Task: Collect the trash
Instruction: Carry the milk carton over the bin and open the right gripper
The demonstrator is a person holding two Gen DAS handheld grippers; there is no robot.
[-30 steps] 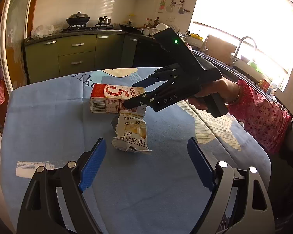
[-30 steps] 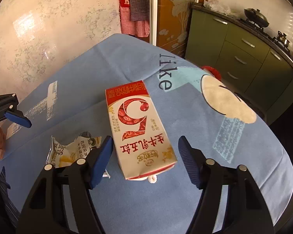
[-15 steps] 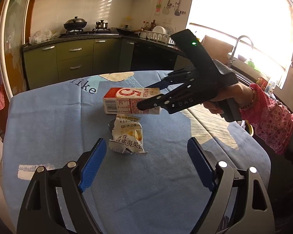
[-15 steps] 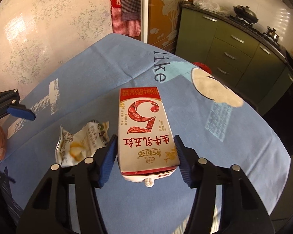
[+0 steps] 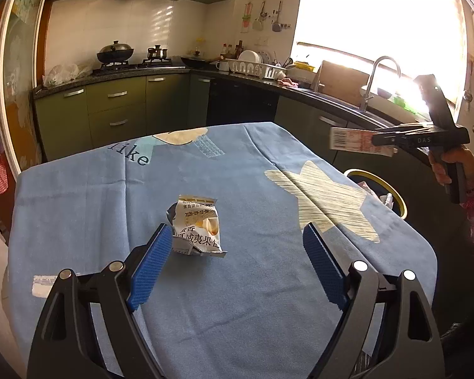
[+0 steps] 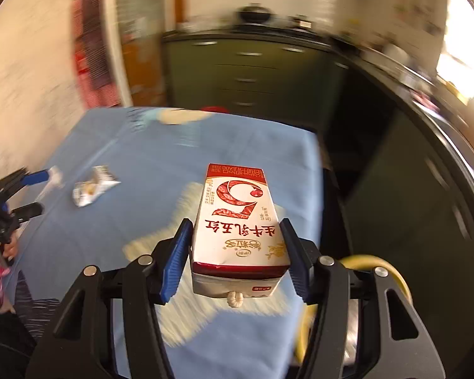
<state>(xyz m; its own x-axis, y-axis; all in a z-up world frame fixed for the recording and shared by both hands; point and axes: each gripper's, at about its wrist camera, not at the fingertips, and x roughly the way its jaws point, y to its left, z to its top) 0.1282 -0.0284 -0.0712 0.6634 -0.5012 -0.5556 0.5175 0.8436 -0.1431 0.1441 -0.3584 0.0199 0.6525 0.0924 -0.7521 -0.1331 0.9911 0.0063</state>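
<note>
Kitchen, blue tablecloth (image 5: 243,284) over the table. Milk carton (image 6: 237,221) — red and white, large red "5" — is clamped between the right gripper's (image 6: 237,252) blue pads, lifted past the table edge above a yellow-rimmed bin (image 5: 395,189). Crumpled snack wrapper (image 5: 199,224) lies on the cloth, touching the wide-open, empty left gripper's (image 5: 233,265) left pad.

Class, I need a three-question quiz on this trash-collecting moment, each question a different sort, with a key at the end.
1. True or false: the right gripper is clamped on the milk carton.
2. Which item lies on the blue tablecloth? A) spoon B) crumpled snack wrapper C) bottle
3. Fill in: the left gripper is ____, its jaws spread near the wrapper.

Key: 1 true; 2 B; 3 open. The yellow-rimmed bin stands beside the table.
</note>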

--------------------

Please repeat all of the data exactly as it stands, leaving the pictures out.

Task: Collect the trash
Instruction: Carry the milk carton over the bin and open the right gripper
The demonstrator is a person holding two Gen DAS handheld grippers; there is no robot.
[-30 steps] 
[-30 steps] 
[-15 steps] 
[-15 steps] 
[+0 steps] 
[+0 steps] 
<state>(xyz m; its own x-axis, y-axis; all in a z-up world frame fixed for the recording and shared by both hands; point and axes: each gripper's, at about its wrist camera, not at the fingertips, and x roughly the way its jaws point, y to its left, z to its top) 0.1282 -0.0284 -0.0712 0.6634 -0.5012 -0.5556 0.5175 0.8436 -0.1431 0.1441 -0.3584 0.0199 0.6525 0.0924 -0.7521 -0.1331 0.9911 0.0063</state>
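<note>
Kitchen, blue tablecloth (image 5: 243,284) over the table. Milk carton (image 6: 237,221) — red and white, large red "5" — is clamped between the right gripper's (image 6: 237,252) blue pads, lifted past the table edge above a yellow-rimmed bin (image 5: 395,189). Crumpled snack wrapper (image 5: 199,224) lies on the cloth, touching the wide-open, empty left gripper's (image 5: 233,265) left pad.

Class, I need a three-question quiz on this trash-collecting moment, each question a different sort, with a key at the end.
1. True or false: the right gripper is clamped on the milk carton.
2. Which item lies on the blue tablecloth? A) spoon B) crumpled snack wrapper C) bottle
3. Fill in: the left gripper is ____, its jaws spread near the wrapper.

Key: 1 true; 2 B; 3 open. The yellow-rimmed bin stands beside the table.
</note>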

With this, the answer is finished.